- _What to work on_: Reproduce word for word, from the entries below, the line with "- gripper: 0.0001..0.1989", the line with "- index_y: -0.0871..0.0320", and every line between them, and nothing more.

□ □ □

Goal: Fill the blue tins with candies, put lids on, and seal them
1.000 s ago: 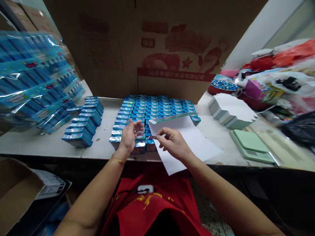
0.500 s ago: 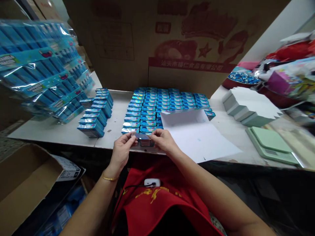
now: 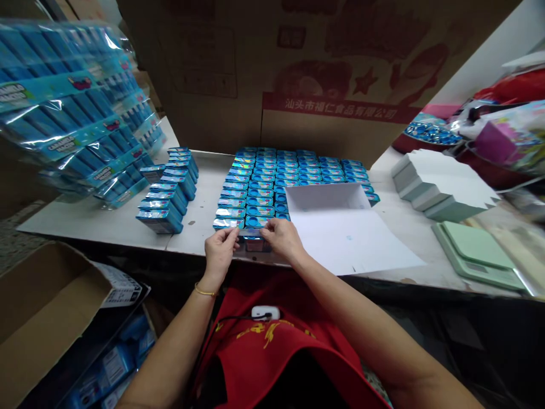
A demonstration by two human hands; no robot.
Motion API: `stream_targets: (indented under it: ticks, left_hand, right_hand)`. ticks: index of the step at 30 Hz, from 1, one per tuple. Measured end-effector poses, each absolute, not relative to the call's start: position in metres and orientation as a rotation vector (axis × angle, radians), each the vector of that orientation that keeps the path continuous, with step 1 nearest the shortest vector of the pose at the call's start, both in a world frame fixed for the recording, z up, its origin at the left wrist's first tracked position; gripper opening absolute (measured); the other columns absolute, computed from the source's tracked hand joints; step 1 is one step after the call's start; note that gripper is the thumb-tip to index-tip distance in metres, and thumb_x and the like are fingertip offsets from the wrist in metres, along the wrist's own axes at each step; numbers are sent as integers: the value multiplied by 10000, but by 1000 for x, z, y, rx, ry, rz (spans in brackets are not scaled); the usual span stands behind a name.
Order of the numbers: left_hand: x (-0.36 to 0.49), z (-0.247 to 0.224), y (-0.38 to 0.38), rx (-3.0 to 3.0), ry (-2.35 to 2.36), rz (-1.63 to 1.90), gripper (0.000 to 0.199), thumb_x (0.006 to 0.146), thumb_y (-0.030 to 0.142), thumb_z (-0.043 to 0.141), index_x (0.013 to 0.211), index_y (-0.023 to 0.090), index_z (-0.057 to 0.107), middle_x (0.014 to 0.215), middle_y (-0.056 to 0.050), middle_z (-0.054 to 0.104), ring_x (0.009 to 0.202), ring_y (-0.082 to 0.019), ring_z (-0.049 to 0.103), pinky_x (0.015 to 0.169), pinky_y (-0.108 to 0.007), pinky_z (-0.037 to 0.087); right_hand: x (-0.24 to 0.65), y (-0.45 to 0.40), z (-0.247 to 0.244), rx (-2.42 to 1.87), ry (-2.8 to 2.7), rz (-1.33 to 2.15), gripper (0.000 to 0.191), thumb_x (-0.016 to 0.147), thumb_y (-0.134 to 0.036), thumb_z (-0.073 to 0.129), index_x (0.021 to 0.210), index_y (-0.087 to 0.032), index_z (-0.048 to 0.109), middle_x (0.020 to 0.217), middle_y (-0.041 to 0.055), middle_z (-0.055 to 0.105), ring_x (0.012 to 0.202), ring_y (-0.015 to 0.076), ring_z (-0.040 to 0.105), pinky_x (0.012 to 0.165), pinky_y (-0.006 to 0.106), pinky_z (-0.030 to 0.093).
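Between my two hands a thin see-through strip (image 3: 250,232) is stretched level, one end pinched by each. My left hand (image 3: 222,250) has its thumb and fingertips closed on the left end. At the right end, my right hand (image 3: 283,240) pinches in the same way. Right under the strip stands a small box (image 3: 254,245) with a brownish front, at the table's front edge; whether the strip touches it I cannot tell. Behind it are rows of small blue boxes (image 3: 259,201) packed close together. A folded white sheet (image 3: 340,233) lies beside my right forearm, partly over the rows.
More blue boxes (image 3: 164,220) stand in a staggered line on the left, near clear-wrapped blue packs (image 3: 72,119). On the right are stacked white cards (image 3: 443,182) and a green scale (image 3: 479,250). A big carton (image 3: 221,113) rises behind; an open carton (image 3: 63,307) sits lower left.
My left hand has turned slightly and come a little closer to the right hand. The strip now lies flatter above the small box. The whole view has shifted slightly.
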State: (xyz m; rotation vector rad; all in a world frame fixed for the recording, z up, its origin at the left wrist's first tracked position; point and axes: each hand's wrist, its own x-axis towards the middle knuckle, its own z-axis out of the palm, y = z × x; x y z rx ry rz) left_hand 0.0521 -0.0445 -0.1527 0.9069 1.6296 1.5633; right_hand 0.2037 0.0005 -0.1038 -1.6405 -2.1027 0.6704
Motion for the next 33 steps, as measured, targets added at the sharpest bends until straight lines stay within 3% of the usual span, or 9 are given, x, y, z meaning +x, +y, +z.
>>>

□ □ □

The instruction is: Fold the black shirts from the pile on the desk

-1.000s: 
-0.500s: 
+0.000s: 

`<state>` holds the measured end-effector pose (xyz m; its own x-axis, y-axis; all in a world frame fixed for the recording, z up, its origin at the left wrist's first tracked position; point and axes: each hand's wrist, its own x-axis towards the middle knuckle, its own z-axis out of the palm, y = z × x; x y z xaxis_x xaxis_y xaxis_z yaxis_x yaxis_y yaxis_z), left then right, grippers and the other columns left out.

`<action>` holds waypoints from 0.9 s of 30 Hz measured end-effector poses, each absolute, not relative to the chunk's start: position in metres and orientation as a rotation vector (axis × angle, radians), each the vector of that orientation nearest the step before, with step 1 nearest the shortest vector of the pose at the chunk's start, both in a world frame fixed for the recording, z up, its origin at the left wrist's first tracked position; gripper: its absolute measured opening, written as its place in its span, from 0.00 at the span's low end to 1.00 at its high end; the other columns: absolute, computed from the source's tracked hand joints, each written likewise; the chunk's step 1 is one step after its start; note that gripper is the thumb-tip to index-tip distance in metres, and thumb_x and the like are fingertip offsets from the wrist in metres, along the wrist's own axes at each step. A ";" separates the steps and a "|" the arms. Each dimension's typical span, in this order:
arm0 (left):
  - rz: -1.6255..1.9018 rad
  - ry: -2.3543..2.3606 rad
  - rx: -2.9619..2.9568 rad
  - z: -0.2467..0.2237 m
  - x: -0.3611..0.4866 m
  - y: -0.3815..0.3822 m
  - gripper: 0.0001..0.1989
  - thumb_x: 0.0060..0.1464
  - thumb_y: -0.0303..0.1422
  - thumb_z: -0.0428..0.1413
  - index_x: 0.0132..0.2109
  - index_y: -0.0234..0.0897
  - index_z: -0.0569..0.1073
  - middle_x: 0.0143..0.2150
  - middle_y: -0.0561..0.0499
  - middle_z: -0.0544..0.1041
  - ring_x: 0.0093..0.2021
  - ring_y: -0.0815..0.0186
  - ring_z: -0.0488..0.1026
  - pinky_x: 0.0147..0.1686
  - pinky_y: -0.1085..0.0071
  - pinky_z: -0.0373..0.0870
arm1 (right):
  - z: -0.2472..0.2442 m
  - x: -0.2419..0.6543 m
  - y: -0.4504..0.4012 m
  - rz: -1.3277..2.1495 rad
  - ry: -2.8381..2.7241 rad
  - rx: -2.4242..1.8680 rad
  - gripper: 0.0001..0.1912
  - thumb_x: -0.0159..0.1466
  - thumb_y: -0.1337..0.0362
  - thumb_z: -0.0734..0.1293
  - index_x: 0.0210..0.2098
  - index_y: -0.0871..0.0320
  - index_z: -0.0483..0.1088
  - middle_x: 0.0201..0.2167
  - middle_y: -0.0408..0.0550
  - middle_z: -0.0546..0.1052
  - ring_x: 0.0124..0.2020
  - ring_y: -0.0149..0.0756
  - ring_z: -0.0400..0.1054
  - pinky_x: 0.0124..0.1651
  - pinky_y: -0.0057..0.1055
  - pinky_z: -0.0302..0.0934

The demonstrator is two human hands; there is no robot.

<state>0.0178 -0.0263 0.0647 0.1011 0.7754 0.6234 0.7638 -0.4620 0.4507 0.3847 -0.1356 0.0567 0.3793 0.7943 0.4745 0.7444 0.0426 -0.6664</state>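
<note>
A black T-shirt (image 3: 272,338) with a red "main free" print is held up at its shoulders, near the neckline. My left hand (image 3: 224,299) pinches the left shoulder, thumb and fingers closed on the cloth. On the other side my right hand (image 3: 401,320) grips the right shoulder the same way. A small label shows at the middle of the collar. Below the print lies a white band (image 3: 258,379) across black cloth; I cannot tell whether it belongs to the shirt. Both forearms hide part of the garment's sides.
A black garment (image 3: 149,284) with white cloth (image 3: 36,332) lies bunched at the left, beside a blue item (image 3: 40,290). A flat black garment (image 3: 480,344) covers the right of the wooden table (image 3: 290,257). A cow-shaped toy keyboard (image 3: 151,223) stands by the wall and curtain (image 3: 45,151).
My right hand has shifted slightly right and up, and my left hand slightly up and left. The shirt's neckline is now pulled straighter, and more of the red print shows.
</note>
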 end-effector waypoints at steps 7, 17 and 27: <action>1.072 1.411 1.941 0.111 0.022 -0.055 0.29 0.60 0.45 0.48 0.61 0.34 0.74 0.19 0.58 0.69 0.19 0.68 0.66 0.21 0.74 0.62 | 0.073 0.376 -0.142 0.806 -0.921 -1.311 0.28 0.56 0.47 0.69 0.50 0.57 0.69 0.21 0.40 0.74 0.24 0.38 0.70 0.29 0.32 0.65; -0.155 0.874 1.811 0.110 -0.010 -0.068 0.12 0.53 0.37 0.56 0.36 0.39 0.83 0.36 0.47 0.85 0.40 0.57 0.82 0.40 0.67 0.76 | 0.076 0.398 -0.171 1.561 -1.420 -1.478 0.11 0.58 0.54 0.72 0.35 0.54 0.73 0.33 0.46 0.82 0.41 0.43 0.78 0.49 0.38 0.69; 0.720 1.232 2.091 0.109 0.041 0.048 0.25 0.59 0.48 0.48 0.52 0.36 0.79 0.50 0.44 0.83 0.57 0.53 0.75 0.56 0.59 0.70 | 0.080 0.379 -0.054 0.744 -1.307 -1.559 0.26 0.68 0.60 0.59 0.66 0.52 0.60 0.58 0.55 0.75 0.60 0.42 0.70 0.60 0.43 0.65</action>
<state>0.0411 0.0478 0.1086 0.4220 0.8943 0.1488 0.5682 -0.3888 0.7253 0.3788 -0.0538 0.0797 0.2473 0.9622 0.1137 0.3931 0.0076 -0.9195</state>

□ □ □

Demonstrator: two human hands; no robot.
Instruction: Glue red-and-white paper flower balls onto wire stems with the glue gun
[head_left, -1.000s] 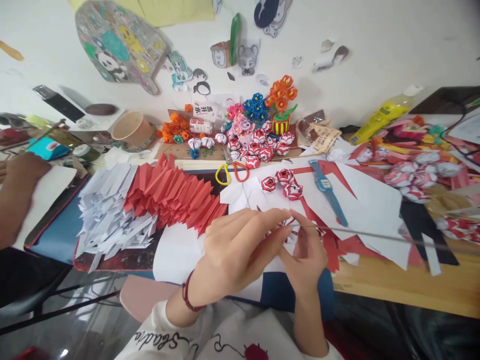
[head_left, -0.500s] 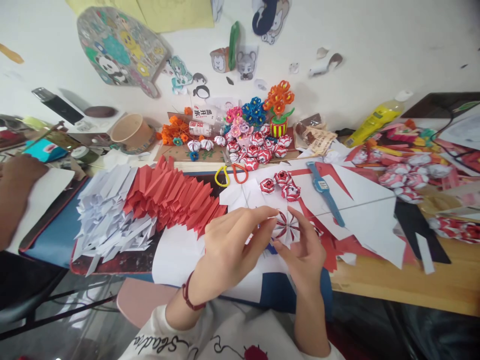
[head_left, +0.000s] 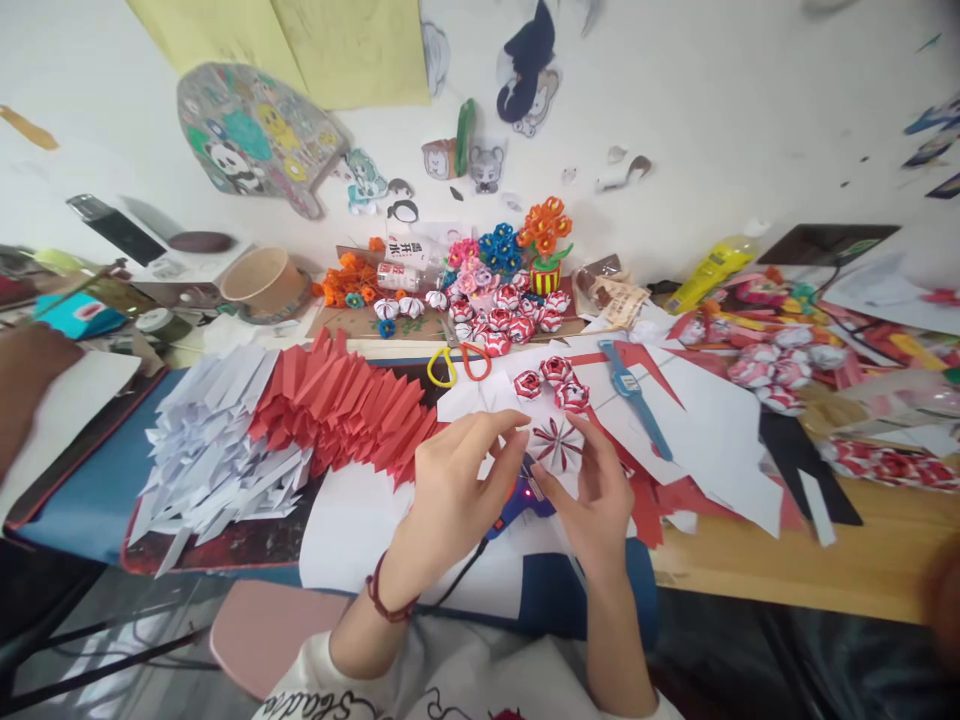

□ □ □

- _Answer space_:
  - gripper: 0.0001..0.1989
  - thumb_x: 0.0060..0.1464
  - thumb_y: -0.0303..0.1422
  - thumb_z: -0.0428..0.1413
  - index_x: 0.0132..0.2109
  - index_y: -0.0234..0.0897
  - index_z: -0.0569..0.1073
  - middle_x: 0.0143..0.2150
  - middle_y: -0.0561..0.0499
  - middle_z: -0.0544..0.1041
  - ring_x: 0.0093..0.2021
  - ring_y: -0.0815..0.0186
  - ring_z: -0.0488..0.1026
  - pinky_x: 0.0147..0.1686
  - pinky_y: -0.1085..0.0071
  - pinky_z: -0.0373..0.0870
arm1 (right):
  - z: -0.2472..0.2442 m
  - x: -0.2419..0.6543 m
  - y: -0.4504..0.4012 m
  - rz: -1.3277..2.1495 rad
  - ry: -2.8381..2.7241 rad
  - rx: -2.4242..1.8680 rad
  - gripper: 0.0001..0.1912
  - thumb_x: -0.0159..0.1466
  - thumb_y: -0.1337..0.0362
  - thumb_z: -0.0734..0.1293
  - index_x: 0.0210..0.2098
  - index_y: -0.0871..0.0320

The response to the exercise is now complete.